Once you agree to experience your experiences, once you accept that God is found in the actual, there is something else: You have to experience the negative side of the actual along with the positive! No wonder we split, avoid and deny, no wonder we prefer abstract ideas, where we can dismiss the unacceptable material. But the Hebrew Scriptures, most amazingly, incorporate the negative. Jesus does the same when he is "tempted by the devil for forty days" (remember, temptation implies at least some level of attraction and conflict).
The Jewish people, in a sense against all odds and expectations, kept their complaining and avoiding, kept their arrogant and evil kings and their very critical prophets inside of their Bible. They read about them publicly and still do, and we read them also. These are passages that didn't tell the Jewish people how wonderful they were, but told them how terrible they were!
What you have built into the Hebrew Bible and strongly expressed by Jesus and the prophets is the capacity for self-critical thinking. It is the first step beyond the dualistic mind and teaches us patience with ambiguity and mystery. Critical thinking is a characteristic of the Western mind that produced the scientific and industrial revolutions, as well as the Protestant reformations. The Jewish and Christian religions always have the power to correct themselves from inside, because of these kinds of sacred texts.
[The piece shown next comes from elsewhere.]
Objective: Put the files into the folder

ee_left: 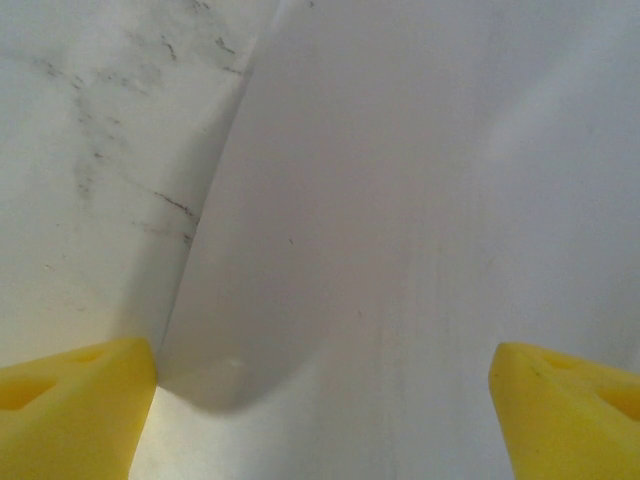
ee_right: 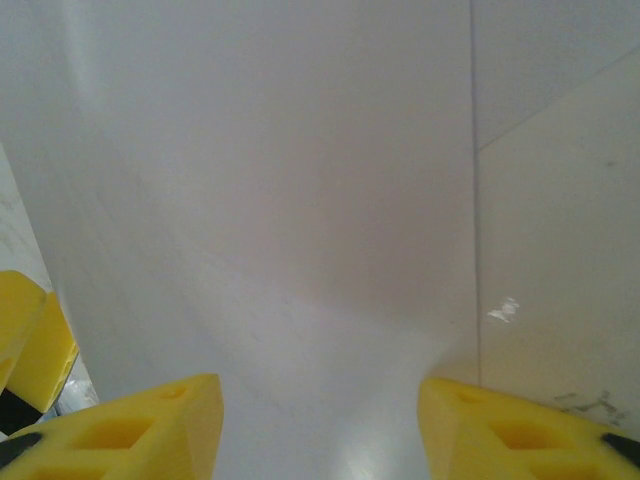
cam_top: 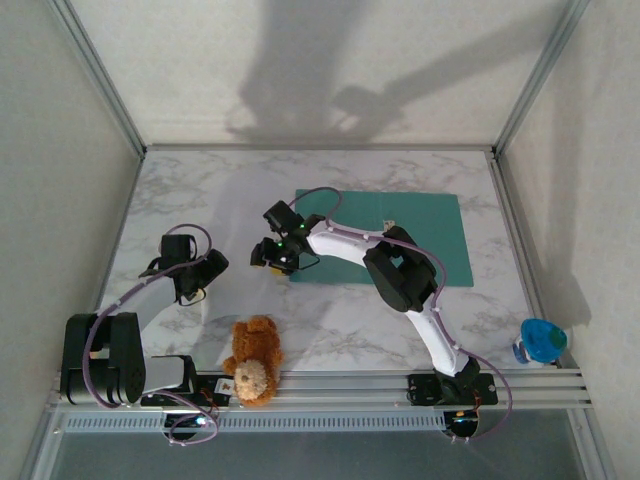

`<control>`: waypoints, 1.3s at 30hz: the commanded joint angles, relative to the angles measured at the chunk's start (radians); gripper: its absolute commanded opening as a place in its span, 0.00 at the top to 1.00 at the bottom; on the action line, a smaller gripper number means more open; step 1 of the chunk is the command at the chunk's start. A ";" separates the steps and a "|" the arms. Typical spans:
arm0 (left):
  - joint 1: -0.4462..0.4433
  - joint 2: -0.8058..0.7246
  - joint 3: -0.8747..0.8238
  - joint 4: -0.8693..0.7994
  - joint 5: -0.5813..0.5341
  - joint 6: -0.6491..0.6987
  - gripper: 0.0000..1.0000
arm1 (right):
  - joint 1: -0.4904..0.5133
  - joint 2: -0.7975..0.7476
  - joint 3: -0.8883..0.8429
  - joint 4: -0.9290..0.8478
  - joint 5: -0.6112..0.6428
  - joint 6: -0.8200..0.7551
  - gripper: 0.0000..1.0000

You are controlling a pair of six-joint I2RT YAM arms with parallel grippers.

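The teal folder (cam_top: 425, 235) lies shut and flat on the marble table, right of centre. My right arm reaches across it, and my right gripper (cam_top: 276, 252) hangs just off its left edge. In the right wrist view the right gripper (ee_right: 320, 385) is open over a plain white sheet of the files (ee_right: 280, 200), with nothing pinched between its pads. My left gripper (cam_top: 192, 275) is further left. In the left wrist view the left gripper (ee_left: 322, 350) stands wide open above a white sheet (ee_left: 400, 200), whose left edge lies over the marble (ee_left: 90, 150).
A brown teddy bear (cam_top: 253, 362) sits at the near edge between the arm bases. A blue-and-white object (cam_top: 541, 341) stands at the near right. Metal frame posts and pale walls close in the table (cam_top: 200, 190) on three sides. Another yellow pad (ee_right: 30, 345) shows at the right wrist view's left edge.
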 commanded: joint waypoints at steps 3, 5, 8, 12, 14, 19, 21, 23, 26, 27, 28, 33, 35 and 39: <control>0.004 0.003 -0.022 0.016 0.059 -0.017 0.13 | 0.017 0.040 -0.037 0.014 0.004 0.025 0.45; 0.004 -0.001 -0.021 0.016 0.064 -0.019 0.13 | 0.020 0.040 -0.039 0.017 0.002 0.028 0.45; 0.004 -0.008 -0.021 0.017 0.077 -0.024 0.11 | 0.019 0.040 -0.047 0.030 -0.001 0.036 0.45; 0.004 -0.016 -0.024 0.018 0.089 -0.031 0.10 | 0.019 0.038 -0.053 0.046 -0.008 0.046 0.45; 0.004 -0.019 -0.026 0.018 0.096 -0.034 0.10 | 0.019 0.038 -0.055 0.052 -0.012 0.050 0.45; 0.004 -0.033 -0.034 0.027 0.132 -0.055 0.13 | 0.019 0.036 -0.063 0.073 -0.025 0.061 0.45; 0.004 -0.044 -0.038 0.036 0.152 -0.067 0.16 | 0.019 0.035 -0.070 0.077 -0.025 0.060 0.45; 0.004 -0.056 -0.038 0.036 0.157 -0.075 0.17 | 0.019 0.033 -0.078 0.082 -0.025 0.062 0.45; 0.004 -0.065 -0.036 0.027 0.146 -0.075 0.17 | 0.019 0.029 -0.089 0.095 -0.028 0.067 0.45; 0.004 -0.065 -0.036 0.027 0.148 -0.075 0.16 | 0.019 0.027 -0.091 0.098 -0.028 0.068 0.45; 0.004 -0.063 -0.037 0.029 0.148 -0.075 0.16 | 0.019 0.026 -0.092 0.100 -0.030 0.069 0.45; 0.004 -0.059 -0.040 0.036 0.158 -0.080 0.18 | 0.019 0.024 -0.092 0.107 -0.036 0.072 0.45; 0.004 -0.062 -0.042 0.036 0.157 -0.081 0.20 | 0.019 0.025 -0.092 0.111 -0.040 0.076 0.45; 0.004 -0.065 -0.044 0.039 0.169 -0.082 0.22 | 0.019 0.023 -0.090 0.116 -0.047 0.076 0.45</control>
This is quite rare in the history of religion. This is the self-criticism necessary to keep religion from its natural tendency toward arrogant self-assurance. It undercuts the possibility of any long-lasting group idolatry, even though it also deteriorates into cynicism, skepticism and post-modernism.

The Jewish people possessed an uncommon power to stand their ground, with God alone, before negative realities. That's quite the opposite of what we often have today, which can feel like "making a religion out of your better moments." They made a religion out of their worst moments, which is probably why they have lasted so strongly to this day, even after the Holocaust.


You've got to realize how daring Jewish religion was and is. Imagine, before they crossed the Red Sea, Moses telling them, "You have nothing to do but keep still, Yahweh will do the fighting for you" (Exodus 14:14). Or "No one has ever trusted in Yahweh and been put to shame" (Psalm 25:3).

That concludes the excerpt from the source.